Sample data: https://drive.google.com/file/d/0B_M7fjkKw1r3ZnM3N0I1aGkzbjA/edit?usp=sharing
This is my code:
function findspuds( image )
%findspuds function locates object boundaries and displays details in Command
%Windows
%read image
orginalImage = imread(image);
%convert to grayscale
grayImage = rgb2gray(orginalImage);
%convert to black/white with low threshold
blackWhiteImage = im2bw(grayImage,6/255);
%reverse binary values
reversedBlackWhiteImage = imcomplement(blackWhiteImage);
%compute distance transform to the nearest 0 pixel in the binary image
calReversedBlackWhiteImage = bwdist(reversedBlackWhiteImage);
%reverse back binary values
reversed2BlackWhiteImage = imcomplement(calReversedBlackWhiteImage);
%suppress pixel depth minimum
shallowImage = imhmin(reversed2BlackWhiteImage,10);
%compute a label matrix of watershed regions
waterImage = watershed(shallowImage);
%use watershed matrix to separate the touching objects in the binary image
blackWhiteImage(waterImage == 0) = 0;
%remove elements with fewer then 500 pixels
clnImage = bwareaopen(blackWhiteImage,500);
%remove holes in objects
filledImage = imfill(clnImage,'holes');
%get object boundaries
objectBoundries = bwboundaries(filledImage);
%label each object to get its measurements
labeledImage = bwlabel(filledImage);
%get all the object properties
objectMeasurements = regionprops(labeledImage, grayImage, 'all');
%align object labels in the centre of the object
labelShiftX = -7;
%display object boundaries on original image
imshow(orginalImage)
hold on
%print table header line in the command window
fprintf(1,'Object # Centroid Size Major/minor axis Circularity Mean/standard deviation\n');
%for each labelled object...
for thisObject = 1:length(objectBoundries)

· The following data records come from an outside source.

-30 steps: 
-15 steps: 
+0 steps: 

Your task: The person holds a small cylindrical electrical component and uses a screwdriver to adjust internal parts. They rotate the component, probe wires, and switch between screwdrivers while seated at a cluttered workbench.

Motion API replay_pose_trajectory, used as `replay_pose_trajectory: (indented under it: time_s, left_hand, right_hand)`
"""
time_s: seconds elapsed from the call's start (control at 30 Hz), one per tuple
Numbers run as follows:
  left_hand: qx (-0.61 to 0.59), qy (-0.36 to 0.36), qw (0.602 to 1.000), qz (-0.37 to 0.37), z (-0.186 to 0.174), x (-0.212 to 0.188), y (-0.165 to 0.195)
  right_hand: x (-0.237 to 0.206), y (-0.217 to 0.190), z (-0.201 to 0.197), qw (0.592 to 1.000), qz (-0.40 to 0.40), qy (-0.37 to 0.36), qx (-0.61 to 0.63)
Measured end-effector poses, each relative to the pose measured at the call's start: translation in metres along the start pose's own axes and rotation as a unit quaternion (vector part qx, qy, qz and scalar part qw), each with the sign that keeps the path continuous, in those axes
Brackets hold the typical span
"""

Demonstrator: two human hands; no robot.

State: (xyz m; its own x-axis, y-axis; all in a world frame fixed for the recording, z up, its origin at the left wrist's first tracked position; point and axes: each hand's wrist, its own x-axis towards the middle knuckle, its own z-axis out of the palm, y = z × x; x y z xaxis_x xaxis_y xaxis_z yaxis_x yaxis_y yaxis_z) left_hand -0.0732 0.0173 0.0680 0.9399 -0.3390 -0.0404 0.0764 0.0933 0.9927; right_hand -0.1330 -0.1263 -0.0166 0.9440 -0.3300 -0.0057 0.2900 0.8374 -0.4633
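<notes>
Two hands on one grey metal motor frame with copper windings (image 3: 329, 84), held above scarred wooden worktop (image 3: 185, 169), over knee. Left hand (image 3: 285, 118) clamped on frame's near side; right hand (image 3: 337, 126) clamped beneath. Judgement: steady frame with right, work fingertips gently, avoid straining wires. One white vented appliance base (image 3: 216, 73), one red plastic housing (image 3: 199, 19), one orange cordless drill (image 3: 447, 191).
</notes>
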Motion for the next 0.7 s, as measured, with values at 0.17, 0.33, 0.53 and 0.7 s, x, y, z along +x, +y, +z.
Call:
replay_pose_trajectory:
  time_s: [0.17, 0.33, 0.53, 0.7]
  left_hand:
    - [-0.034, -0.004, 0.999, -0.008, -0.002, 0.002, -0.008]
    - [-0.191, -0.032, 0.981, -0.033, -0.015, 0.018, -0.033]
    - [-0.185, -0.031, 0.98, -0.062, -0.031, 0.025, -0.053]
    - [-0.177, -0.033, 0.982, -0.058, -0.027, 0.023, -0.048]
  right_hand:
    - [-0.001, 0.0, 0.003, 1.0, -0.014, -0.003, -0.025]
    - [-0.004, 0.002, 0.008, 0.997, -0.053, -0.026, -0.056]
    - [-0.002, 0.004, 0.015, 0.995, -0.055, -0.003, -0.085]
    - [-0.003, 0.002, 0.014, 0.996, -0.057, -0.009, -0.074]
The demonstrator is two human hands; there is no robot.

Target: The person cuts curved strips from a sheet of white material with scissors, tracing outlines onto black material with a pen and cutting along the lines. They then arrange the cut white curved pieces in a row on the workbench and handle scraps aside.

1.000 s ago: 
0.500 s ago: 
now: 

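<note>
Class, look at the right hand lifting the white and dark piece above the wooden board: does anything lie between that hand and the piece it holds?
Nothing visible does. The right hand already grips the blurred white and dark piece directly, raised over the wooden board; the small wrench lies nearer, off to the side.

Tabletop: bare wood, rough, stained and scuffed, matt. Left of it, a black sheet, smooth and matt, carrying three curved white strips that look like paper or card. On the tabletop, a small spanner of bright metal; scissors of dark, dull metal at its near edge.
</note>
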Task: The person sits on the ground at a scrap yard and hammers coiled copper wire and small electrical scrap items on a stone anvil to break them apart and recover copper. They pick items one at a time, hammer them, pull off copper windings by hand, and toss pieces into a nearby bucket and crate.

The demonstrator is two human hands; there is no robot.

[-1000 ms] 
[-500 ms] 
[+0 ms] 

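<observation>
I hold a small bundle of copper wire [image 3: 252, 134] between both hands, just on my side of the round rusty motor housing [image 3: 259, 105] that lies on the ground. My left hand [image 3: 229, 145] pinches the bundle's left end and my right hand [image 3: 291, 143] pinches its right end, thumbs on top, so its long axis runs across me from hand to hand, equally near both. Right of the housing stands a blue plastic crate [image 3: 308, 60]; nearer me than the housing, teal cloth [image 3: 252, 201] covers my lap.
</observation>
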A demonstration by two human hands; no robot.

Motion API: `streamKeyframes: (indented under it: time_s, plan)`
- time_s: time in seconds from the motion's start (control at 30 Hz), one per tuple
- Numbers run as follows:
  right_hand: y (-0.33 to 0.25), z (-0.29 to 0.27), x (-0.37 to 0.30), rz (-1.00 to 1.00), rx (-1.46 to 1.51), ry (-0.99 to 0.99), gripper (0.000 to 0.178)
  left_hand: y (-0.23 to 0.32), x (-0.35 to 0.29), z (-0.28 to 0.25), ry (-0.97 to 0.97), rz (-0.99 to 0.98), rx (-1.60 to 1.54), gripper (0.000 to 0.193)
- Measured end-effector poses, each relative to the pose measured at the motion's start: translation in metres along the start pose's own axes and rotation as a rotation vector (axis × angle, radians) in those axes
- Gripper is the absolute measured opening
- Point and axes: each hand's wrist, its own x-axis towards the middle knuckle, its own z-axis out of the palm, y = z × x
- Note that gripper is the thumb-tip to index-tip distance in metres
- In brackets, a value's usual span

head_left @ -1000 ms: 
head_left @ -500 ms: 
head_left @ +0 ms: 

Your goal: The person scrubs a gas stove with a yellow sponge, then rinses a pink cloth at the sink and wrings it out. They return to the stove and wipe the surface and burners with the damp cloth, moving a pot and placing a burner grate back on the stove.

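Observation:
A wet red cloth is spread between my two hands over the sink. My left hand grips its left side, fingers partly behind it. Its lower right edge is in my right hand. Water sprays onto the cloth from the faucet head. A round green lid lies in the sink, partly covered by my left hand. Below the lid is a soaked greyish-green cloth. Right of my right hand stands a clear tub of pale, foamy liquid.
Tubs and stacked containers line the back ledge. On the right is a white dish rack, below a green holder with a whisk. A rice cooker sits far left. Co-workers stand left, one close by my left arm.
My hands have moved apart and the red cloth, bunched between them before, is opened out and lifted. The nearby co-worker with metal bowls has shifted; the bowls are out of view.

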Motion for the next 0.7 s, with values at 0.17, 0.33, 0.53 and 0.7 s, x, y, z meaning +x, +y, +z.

%get and print its boundries
boundary = objectBoundries{thisObject};
plot(boundary(:,2), boundary(:,1), 'b', 'LineWidth', 2)
%get centroid
objectCentroid = objectMeasurements(thisObject).Centroid;
%get area
objectSize = objectMeasurements(thisObject).Area;
%get major axis length
objectMajorAxisLength = objectMeasurements(thisObject).MajorAxisLength;
%get minor axis length
objectMinorAxisLength = objectMeasurements(thisObject).MinorAxisLength;
%get circularity
objectCircularity = objectMeasurements(thisObject).Perimeter;
%get list of pixels in current object
objectPixels = objectMeasurements(thisObject).PixelIdxList;
%get mean intensity of grayImage
objectMean = mean(grayImage(objectPixels));
%get standard intensity of grayImage
objectStandard = std2(grayImage(objectPixels));
%print object properties
fprintf(1,'#%2d %8.1f %8.1f %10.1f %10.1f %8.1f %12.1f %15.1f %8.1f\n', thisObject, objectCentroid, objectSize, objectMajorAxisLength, objectMinorAxisLength, objectCircularity, objectMean, objectStandard);
%print object labels
text(objectCentroid(1) + labelShiftX, objectCentroid(2), num2str(thisObject), 'FontSize', 14, 'FontWeight', 'Bold', 'Color','w');
end
end
mask = false(size(grayImage));
mask(objectPixels) = true;
%on R channel
tmp = orginalImage(:,:,1);
objectMeanR = mean(tmp(mask));
objectStandard = std2(tmp(mask));
Similarly you can implement mean and std2 on G and B channels.